Earth has a total land area of 13,056 million hectares. World population experts estimate that there are around 7.6 billion people on the planet. If this land resource was divided up equally, there would be around 1.7 global hectares of land for every person on Earth. However, the world is not divided up evenly. New Zealand has a land mass around the same as the United Kingdom. We have close to 4.8 million people while in the United Kingdom there are almost 67 million people living in the same land area. Australia has a huge land mass of over seven million square kilometres of land, but the land is not nearly as usable as New Zealand’s land. The biocapacity of land is a measure of biological productivity and is measured in global hectares (Gha). A global hectare is one hectare of biologically productive space using world‐average productivity levels. New Zealand has 218 Gha per sq km compared to Australia’s 29 Gha per sq km (FOA, 2008).

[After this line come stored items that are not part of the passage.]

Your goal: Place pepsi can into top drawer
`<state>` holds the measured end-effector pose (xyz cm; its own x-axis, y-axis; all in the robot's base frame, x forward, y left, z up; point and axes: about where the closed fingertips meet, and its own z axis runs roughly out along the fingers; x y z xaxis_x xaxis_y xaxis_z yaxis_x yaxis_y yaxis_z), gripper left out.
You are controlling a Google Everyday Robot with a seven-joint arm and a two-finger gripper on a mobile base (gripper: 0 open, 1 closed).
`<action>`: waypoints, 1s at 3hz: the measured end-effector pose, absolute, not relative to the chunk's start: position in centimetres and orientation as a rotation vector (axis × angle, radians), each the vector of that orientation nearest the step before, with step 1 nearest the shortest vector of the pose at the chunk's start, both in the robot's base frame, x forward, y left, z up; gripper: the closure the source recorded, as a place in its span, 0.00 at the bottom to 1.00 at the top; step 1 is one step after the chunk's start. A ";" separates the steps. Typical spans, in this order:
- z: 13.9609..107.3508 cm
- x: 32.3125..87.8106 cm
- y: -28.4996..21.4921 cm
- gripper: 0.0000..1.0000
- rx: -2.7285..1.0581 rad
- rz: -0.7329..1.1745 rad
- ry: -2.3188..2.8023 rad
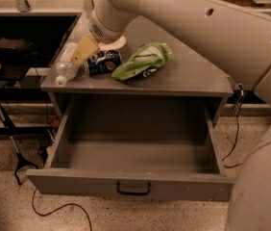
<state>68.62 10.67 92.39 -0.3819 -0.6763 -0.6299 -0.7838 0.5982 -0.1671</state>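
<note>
The pepsi can [103,62], dark blue with a round logo, lies on its side on the left part of the grey cabinet top [188,76]. My gripper [93,51] hangs from the big pale arm just above and left of the can, between it and the water bottle, and its yellowish tip is close to the can's left end. The top drawer [130,184] is pulled wide open below. Its inside is bare and its small dark handle [133,189] sits at the front centre.
A clear plastic water bottle [66,66] lies at the cabinet top's left edge. A green chip bag [142,60] lies right of the can. My arm [212,28] fills the upper right. Cables and a dark stand [10,143] are on the floor at the left.
</note>
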 end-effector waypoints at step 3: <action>88.0 70.2 10.1 0.00 -1.092 0.195 2.335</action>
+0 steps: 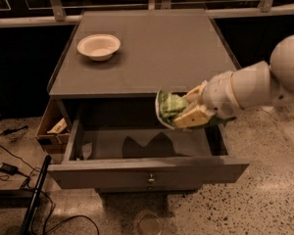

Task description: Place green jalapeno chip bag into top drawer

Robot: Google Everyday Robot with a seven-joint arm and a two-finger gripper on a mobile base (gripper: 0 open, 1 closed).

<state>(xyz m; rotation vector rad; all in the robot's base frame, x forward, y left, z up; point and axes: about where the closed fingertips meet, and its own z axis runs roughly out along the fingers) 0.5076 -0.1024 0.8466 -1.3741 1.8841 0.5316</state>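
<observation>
The green jalapeno chip bag (168,106) is held in my gripper (188,110), which is shut on it. The bag hangs in the air just past the cabinet top's front edge, above the right half of the open top drawer (147,172). The drawer is pulled out wide, with a flat grey front panel and a small round knob (150,179). The bag's shadow falls on the drawer floor. My white arm (255,84) reaches in from the right.
A white round bowl (98,46) sits on the grey cabinet top (152,48) at the back left. A brown cardboard box (53,129) stands left of the cabinet. Cables and a dark pole (32,199) lie on the floor at lower left.
</observation>
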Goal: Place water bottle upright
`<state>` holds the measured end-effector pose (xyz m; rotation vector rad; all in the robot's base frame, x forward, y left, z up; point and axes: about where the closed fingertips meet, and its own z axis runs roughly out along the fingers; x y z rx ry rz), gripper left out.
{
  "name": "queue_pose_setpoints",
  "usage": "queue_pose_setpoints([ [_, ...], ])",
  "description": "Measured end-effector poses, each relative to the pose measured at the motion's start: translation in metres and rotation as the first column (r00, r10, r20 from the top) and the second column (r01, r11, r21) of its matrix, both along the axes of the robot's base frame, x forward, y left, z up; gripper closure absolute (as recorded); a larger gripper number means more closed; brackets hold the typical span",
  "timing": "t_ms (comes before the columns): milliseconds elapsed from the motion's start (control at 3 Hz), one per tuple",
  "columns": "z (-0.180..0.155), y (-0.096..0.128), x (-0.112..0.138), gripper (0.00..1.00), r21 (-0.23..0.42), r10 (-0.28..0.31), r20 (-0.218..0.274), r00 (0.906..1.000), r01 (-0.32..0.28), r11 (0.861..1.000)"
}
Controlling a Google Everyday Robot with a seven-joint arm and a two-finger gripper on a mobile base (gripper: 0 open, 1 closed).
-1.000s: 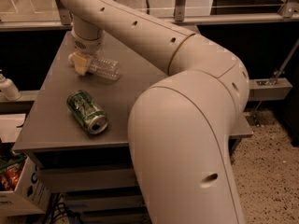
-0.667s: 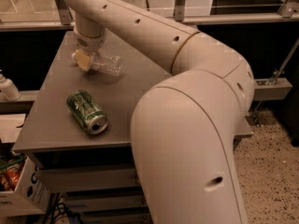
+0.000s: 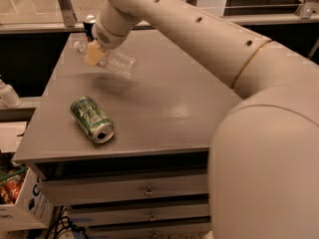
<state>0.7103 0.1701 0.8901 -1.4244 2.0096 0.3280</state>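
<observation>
The water bottle (image 3: 115, 62) is clear and ribbed, with its white cap pointing to the far left. It hangs nearly level, slightly tilted, above the grey table (image 3: 169, 108), and casts a shadow on the tabletop below. My gripper (image 3: 94, 54) is at the far left of the table, shut on the bottle near its neck; a pale yellowish fingertip (image 3: 93, 55) covers that part. My large white arm reaches in from the right and fills the right side of the view.
A green can (image 3: 92, 119) lies on its side near the table's front left. A dark can (image 3: 89, 24) stands at the far left edge behind the gripper. An opaque white bottle (image 3: 8, 95) sits off the table at left. Drawers (image 3: 144, 190) are below.
The bottle lay on the tabletop under the gripper before; now it is lifted off the surface in the gripper. The green can has not moved.
</observation>
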Motion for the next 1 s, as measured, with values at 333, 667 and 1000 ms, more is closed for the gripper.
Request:
queue_pose_setpoints([
  [333, 0.016, 0.003, -0.013, 1.00, 0.226, 0.078, 0.044, 0.9960, -0.086, 0.970],
  [667, 0.042, -0.019, -0.016, 1.00, 0.454, 0.090, 0.115, 0.9893, -0.133, 0.881],
  [1000, 0.070, -0.050, -0.017, 1.00, 0.560, 0.082, 0.205, 0.9753, -0.186, 0.808],
])
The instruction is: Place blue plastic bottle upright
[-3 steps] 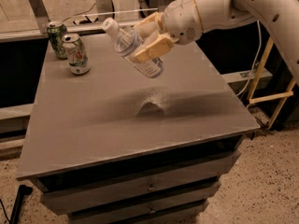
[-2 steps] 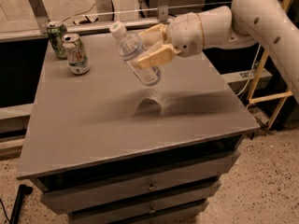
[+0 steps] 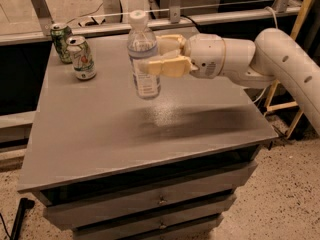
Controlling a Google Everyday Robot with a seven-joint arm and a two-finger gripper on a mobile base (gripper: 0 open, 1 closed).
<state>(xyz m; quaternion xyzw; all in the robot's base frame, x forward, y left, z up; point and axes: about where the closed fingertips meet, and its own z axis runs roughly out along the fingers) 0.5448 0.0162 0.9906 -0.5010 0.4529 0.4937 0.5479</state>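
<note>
The blue plastic bottle [image 3: 143, 54] is a small clear bottle with a white cap on top and a pale label. It hangs nearly upright in the air above the middle of the grey table [image 3: 100, 129], its base a little above the surface. My gripper [image 3: 150, 56] reaches in from the right and is shut on the bottle's middle, one cream finger [image 3: 165, 66] in front of it and one behind.
Two green-and-white drink cans [image 3: 81, 57] stand at the table's back left corner. A railing runs behind the table. The cabinet has drawers below. A yellow frame stands at the far right.
The bottle has swung from tilted, cap pointing left, to nearly upright, and my wrist has turned with it. The arm now reaches in more level from the right.
</note>
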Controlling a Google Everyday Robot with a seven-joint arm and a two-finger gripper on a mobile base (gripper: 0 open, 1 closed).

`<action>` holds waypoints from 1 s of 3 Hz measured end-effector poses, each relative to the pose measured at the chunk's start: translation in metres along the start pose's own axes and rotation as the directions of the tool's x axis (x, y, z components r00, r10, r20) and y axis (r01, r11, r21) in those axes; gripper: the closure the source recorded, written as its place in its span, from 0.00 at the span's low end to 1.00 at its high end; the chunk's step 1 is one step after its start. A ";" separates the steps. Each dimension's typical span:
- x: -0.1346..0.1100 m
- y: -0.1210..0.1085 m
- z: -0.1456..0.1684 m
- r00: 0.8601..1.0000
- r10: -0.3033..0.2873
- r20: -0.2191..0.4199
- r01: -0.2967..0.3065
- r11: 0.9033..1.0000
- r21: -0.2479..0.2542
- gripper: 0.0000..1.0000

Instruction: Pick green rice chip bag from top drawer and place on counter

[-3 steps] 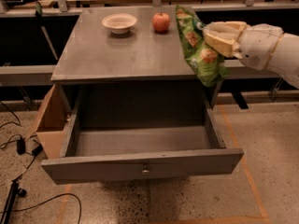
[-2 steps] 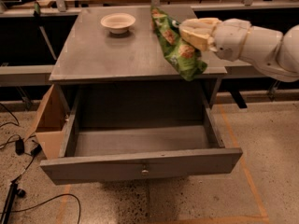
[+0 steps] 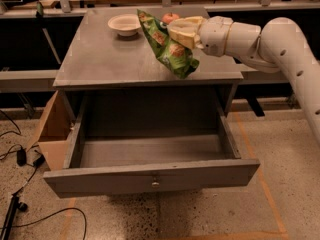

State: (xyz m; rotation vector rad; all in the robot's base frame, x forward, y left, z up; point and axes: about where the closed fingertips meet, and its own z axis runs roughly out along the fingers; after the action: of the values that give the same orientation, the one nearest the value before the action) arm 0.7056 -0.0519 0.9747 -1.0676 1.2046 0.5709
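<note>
My gripper (image 3: pixel 176 33) reaches in from the right on a white arm and is shut on the green rice chip bag (image 3: pixel 165 46). The bag hangs tilted over the right half of the counter (image 3: pixel 100 59), its lower end at or just above the surface near the front edge. The top drawer (image 3: pixel 150 176) is pulled wide open below, with its round knob at the front, and its inside is bare.
A white bowl (image 3: pixel 124 24) stands at the back of the counter. A red apple (image 3: pixel 170 17) sits behind the bag, partly hidden. A cardboard box (image 3: pixel 52 129) leans beside the cabinet on the left. Cables (image 3: pixel 20 159) lie on the floor at left.
My gripper has carried the bag to the left, from beyond the counter's right edge to over the counter. The bag now covers part of the apple.
</note>
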 end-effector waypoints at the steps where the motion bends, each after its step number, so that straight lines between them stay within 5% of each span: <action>1: 0.016 -0.008 0.020 1.000 -0.005 -0.023 0.005 1.000 -0.001 0.85; 3: 0.040 -0.022 0.042 0.998 -0.026 -0.059 0.029 0.998 0.053 0.39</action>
State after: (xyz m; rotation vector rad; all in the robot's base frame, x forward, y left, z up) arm 0.7562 -0.0308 0.9445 -1.0602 1.2480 0.4866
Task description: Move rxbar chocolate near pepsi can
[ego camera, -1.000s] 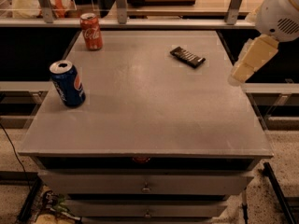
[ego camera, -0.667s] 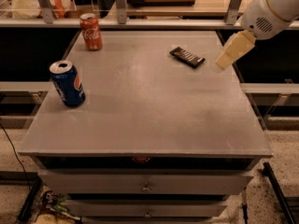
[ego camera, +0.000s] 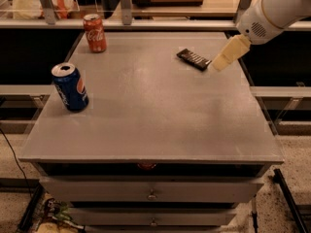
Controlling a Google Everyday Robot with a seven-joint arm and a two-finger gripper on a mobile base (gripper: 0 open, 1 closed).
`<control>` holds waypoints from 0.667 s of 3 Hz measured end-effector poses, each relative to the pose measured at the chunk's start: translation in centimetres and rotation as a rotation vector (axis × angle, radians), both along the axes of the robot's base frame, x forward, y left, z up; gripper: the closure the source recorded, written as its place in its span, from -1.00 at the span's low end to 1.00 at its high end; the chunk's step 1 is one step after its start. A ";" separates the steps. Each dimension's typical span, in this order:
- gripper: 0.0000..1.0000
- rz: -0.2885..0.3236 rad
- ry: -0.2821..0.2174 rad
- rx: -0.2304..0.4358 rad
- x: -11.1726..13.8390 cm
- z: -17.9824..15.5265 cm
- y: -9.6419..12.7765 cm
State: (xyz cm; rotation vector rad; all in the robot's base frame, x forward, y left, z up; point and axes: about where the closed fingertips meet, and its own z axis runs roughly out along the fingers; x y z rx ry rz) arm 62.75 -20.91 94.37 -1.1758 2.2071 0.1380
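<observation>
The rxbar chocolate (ego camera: 194, 59) is a thin black bar lying flat at the back right of the grey table top. The pepsi can (ego camera: 71, 87) is blue with a silver top and stands upright near the table's left edge, far from the bar. My gripper (ego camera: 217, 64) comes down from the upper right on a white arm. Its cream tip sits just right of the bar's right end, close to it or touching it. It holds nothing.
A red Coca-Cola can (ego camera: 95, 33) stands at the back left corner. The grey table (ego camera: 155, 125) has drawers (ego camera: 151, 194) below its front edge. A shelf with rails and bags runs behind the table.
The gripper has moved left and toward the back, from beyond the table's right edge to the right end of the bar. The bar and both cans have not moved.
</observation>
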 end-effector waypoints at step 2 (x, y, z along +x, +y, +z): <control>-1.00 -0.035 0.034 0.196 7.4 -5.3 4.4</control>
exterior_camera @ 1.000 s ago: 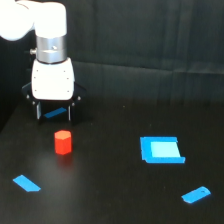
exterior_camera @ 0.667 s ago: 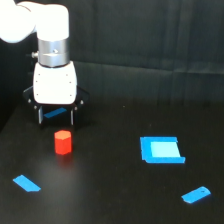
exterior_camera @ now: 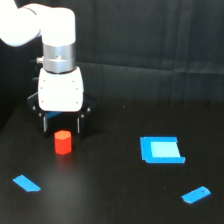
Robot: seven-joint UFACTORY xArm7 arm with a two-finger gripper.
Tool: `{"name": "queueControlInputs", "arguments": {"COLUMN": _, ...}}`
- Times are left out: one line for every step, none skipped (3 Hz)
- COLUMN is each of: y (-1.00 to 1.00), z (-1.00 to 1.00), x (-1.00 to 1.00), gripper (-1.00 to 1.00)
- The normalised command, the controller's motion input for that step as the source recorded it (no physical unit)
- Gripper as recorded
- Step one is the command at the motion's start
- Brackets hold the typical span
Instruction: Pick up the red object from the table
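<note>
On the table (exterior_camera: pixel 115 200), red object (exterior_camera: pixel 63 142) just below open tool (exterior_camera: pixel 62 127)

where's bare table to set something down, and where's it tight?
Free: the table between the red object and the blue square, and the front strip between the left blue strip and the right blue strip. Tight: under the gripper, right behind the red object.
</note>
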Motion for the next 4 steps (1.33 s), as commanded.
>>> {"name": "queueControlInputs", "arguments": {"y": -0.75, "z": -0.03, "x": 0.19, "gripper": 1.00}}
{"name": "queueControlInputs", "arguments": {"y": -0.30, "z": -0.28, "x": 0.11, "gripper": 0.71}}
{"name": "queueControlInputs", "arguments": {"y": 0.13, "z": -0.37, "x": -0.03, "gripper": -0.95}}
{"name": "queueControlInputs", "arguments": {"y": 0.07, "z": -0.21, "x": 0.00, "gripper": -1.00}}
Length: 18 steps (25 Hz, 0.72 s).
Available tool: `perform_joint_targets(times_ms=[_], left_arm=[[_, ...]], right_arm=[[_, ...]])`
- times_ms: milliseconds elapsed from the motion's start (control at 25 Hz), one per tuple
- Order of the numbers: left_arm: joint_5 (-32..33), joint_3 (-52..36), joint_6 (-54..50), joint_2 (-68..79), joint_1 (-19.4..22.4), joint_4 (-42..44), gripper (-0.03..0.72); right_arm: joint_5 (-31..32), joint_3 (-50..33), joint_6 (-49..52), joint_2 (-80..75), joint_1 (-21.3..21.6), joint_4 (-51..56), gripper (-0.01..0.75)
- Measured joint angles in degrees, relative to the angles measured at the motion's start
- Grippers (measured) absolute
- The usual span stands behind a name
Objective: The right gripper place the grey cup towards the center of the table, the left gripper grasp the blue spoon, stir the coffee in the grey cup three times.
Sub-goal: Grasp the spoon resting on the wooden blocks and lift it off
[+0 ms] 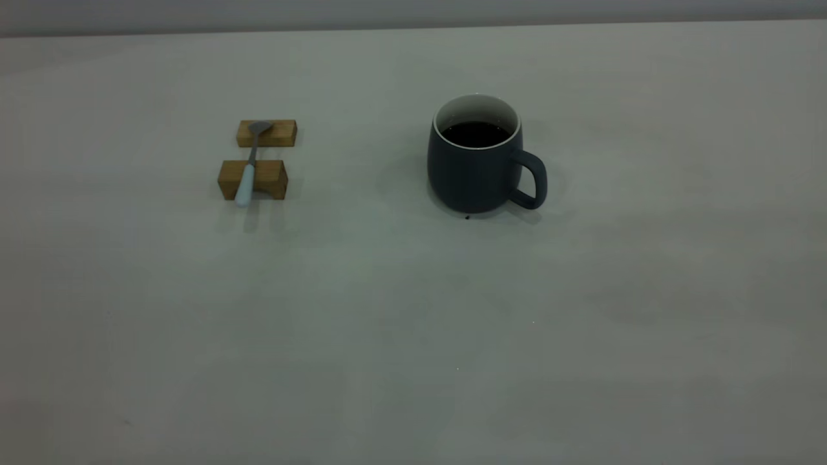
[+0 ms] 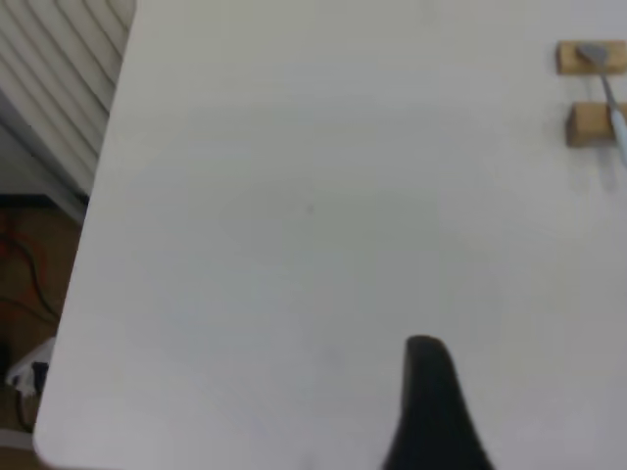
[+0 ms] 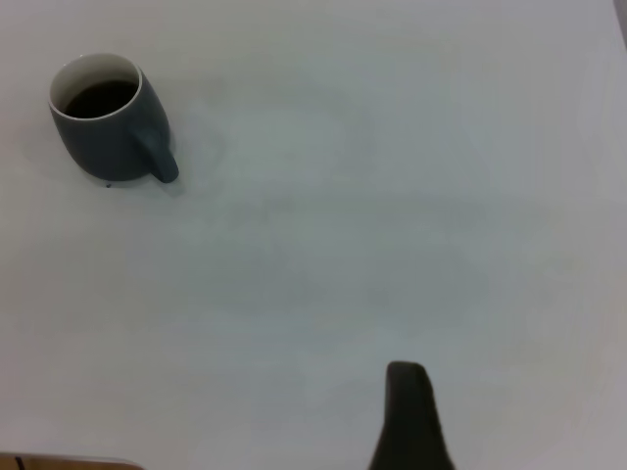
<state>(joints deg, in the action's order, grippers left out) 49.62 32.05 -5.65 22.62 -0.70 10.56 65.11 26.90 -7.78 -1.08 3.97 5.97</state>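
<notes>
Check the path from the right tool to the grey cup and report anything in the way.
Nothing visible blocks it. In the right wrist view only bare table lies between the right tool and the grey cup, whose handle points toward that side. The blue spoon on its wooden blocks sits well off on the left.

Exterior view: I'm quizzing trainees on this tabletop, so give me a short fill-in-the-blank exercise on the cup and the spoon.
1. The blue spoon lies across two wooden ____.
2. The grey cup holds dark ____.
3. In the exterior view, the cup's handle points toward the ____ side of the picture.
4. The cup stands upright on the ____, apart from the spoon.

Missing words: blocks; coffee; right; table
</notes>
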Motion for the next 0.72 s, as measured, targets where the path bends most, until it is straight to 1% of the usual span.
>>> perform_joint_targets(times_ms=[120, 280, 400, 520, 720], left_arm=[[-8.1, 1.4, -3.2, 12.8, 0.0, 0.0, 0.621], [-13.5, 6.4, -4.8, 29.9, 0.0, -2.9, 0.636], [-15.1, 11.5, -4.1, 42.3, 0.0, -3.9, 0.635], [-15.0, 17.6, -3.9, 54.9, -0.3, -4.3, 0.635], [-13.2, 28.8, -3.8, 73.5, -5.0, -4.2, 0.635]], right_arm=[[0.0, 0.0, 0.0, 0.0, 0.0, 0.0, 0.592], [0.0, 0.0, 0.0, 0.0, 0.0, 0.0, 0.592], [0.0, 0.0, 0.0, 0.0, 0.0, 0.0, 0.592], [0.0, 0.0, 0.0, 0.0, 0.0, 0.0, 0.592], [0.0, 0.0, 0.0, 0.0, 0.0, 0.0, 0.592]])
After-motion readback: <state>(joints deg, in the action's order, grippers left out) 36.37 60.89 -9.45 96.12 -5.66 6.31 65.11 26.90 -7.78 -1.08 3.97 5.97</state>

Figure 1 shows current population distribution. Figure 2 shows projected population data for 2050. A comparison of these maps paints a picture of the real need for science and agriculture to work together to find better ways of maximising plant growth in order to feed the world.
"The world has no alternative to pursuing Sustainable Crop Production Intensification to meet the growing food and feed demand, to alleviate poverty and to protect its natural resources.” - Shivaji Pandey, Director of FAO's Plant Production and Protection Division, 2009.
Dr Karine David is group leader within the Plant Molecular Sciences Laboratory at The University of Auckland. Dr David and her team at the University of Auckland are conducting research that helps to understand how plants grow, and how this understanding can be applied to maximising plant growth, contributing to a global solution.